● **Instructions to follow**: Could you write out the opening lines of the data, word for word, stopping after the line that contains "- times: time"?

● **Collected material**:
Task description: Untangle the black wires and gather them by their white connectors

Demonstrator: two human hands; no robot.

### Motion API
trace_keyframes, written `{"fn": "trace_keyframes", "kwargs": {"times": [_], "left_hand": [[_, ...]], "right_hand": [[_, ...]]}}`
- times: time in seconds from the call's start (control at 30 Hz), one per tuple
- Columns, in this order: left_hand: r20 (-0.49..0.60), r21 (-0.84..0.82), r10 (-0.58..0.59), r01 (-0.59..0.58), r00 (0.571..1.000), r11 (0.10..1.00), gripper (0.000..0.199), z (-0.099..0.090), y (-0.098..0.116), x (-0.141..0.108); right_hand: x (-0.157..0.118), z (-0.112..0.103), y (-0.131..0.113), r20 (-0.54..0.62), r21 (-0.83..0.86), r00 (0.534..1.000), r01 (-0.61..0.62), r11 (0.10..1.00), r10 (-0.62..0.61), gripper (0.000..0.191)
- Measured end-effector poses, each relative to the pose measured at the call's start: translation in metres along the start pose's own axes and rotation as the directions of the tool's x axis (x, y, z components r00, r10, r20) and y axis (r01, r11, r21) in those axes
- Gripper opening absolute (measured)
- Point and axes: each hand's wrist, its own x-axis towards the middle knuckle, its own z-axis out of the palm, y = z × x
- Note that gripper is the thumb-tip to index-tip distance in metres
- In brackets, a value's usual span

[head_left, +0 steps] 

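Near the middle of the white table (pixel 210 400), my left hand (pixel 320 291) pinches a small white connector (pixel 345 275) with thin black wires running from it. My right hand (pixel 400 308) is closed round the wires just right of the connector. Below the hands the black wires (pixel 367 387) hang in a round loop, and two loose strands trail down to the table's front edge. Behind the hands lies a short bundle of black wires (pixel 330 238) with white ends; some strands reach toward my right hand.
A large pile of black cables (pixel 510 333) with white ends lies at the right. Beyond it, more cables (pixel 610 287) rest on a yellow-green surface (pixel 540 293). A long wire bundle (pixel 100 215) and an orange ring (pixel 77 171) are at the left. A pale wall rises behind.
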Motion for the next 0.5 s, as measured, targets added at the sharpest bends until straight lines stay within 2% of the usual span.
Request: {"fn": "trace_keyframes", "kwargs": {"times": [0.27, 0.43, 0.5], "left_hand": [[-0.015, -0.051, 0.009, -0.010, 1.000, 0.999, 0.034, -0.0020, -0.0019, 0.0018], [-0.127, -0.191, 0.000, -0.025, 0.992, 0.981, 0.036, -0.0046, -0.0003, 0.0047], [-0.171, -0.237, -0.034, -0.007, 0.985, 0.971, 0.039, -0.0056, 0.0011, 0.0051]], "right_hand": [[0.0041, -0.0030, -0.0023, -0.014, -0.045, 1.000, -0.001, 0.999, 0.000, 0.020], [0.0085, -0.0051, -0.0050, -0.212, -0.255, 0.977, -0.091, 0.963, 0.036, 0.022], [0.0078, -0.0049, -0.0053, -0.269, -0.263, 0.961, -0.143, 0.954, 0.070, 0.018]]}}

● **Answer to the exercise**:
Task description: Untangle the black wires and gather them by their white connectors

Demonstrator: two human hands; no robot.

### Motion API
trace_keyframes, written `{"fn": "trace_keyframes", "kwargs": {"times": [_], "left_hand": [[_, ...]], "right_hand": [[_, ...]]}}`
- times: time in seconds from the call's start (control at 30 Hz), one per tuple

This answer requires no additional content.